Le refus des sanctions
Même s'ils sont habitués depuis plus de vingt ans aux systèmes de FMC, d'évaluation des pratiques professionnelles puis de DPC, qui ont tous été réglementairement opposables mais sans réelles sanctions, les généralistes refusent que la future actualisation des compétences soit obligatoire pour l’exercice. Trois sur quatre estiment qu'il ne faut pas interdire d'exercer aux praticiens n'ayant pas validé leur recertification.

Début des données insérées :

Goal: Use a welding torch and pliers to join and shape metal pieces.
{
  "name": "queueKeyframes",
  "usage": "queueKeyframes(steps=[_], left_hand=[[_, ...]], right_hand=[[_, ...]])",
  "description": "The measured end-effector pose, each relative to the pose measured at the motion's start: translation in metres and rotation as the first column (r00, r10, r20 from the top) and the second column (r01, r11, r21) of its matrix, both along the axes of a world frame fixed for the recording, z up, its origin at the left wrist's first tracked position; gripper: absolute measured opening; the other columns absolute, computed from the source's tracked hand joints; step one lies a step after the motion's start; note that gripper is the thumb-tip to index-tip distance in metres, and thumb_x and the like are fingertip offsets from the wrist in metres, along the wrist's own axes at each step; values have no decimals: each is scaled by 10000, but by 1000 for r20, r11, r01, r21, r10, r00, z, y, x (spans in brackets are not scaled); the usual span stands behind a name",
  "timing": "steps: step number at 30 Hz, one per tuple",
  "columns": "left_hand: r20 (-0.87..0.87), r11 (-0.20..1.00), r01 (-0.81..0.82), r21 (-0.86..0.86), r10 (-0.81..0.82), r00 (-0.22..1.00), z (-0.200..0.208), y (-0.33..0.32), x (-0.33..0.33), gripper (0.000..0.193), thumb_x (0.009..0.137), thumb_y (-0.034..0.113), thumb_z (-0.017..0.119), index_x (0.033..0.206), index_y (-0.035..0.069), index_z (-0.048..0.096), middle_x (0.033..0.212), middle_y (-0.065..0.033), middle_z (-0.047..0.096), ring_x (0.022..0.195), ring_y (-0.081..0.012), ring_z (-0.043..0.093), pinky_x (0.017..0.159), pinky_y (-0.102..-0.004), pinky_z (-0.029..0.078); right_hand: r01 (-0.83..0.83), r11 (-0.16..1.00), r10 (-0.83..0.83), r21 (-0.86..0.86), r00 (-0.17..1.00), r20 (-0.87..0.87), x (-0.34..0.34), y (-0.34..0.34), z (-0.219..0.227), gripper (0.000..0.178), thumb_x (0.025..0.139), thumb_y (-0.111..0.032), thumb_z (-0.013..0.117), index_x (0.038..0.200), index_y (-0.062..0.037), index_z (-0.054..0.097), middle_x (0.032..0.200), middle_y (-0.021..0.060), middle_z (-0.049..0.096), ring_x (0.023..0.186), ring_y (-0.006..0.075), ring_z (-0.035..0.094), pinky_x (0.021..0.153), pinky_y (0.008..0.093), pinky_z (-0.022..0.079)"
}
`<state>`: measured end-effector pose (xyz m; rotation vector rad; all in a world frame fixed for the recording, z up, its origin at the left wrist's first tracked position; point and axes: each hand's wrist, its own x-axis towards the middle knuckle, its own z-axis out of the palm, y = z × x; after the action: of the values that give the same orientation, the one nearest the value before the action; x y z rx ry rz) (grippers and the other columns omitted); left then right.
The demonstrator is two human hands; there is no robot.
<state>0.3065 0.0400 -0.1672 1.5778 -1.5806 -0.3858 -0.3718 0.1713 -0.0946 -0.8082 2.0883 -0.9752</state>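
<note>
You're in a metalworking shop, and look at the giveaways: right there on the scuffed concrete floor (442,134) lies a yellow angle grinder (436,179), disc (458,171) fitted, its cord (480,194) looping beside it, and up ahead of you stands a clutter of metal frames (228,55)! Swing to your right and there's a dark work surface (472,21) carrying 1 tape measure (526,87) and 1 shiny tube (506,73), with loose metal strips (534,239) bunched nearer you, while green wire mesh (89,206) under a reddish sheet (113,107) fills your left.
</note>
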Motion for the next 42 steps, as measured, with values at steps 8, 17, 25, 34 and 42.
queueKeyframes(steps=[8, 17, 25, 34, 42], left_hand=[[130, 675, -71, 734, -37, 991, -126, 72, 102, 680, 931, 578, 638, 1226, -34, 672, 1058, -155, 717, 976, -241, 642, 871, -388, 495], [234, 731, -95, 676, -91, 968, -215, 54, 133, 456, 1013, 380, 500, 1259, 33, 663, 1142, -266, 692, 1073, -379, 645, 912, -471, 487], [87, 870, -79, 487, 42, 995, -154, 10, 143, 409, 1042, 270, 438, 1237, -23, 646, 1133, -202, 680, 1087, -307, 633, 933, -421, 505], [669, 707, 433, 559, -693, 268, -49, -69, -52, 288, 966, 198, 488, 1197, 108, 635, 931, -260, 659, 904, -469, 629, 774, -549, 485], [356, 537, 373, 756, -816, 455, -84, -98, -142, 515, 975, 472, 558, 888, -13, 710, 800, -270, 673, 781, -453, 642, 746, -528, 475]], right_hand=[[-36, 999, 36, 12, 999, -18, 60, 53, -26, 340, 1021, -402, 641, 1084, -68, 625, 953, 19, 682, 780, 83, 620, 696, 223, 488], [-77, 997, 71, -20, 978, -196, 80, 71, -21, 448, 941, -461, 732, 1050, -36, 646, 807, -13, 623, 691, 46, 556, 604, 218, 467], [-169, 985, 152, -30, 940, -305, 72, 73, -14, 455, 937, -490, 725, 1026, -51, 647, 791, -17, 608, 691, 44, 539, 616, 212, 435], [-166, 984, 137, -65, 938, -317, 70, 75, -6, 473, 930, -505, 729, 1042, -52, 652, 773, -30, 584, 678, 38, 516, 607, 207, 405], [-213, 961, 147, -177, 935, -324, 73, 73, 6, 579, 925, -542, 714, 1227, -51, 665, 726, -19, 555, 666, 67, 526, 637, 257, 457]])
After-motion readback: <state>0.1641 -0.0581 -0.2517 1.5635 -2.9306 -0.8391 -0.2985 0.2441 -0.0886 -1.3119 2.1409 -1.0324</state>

Une obligation diversement appréciée des syndicats
Si la jeune génération défend le principe d'une recertification des médecins, les syndicats de praticiens libéraux seniors sont un peu moins unanimes. Initialement hostiles à un nouveau dispositif obligatoire d'actualisation des compétences venant se surajouter au DPC, certaines organisations ont revu leur position. Depuis son Université d'été, la CSMF défend le principe d'une recertification à condition que la profession la pilote. « Il faut pouvoir garantir à la population la mise à jour de la connaissance de tous les médecins », a déclaré son président le Dr Ortiz, quelques jours après sa réélection. La composition du groupe de travail du Pr Uzan, chargé de plancher sur l'avenir du dispositif, a agacé les syndicats séniors. Seules les organisations d'étudiants et d'internes ont en effet été conviées aux côtés de représentants hospitalo-universitaires, des collèges professionnels, de la HAS ou de l'Ordre. Le SML s'est inquiété d'une prise de contrôle des hospitalo-universitaires sur la formation continue et redoute de « nouvelles contraintes pour les médecins ». Dans un contexte de pénurie médicale et d'épuisement professionnel, la recertification n'est pas une priorité, selon l'UFMLS. « Si la formation continue des médecins libéraux est une nécessité et se trouve au centre d’un exercice de qualité, elle doit rester aux mains de la profession, volontaire et non sanctionnante », écrivait récemment son président, le Dr Jérôme Marty.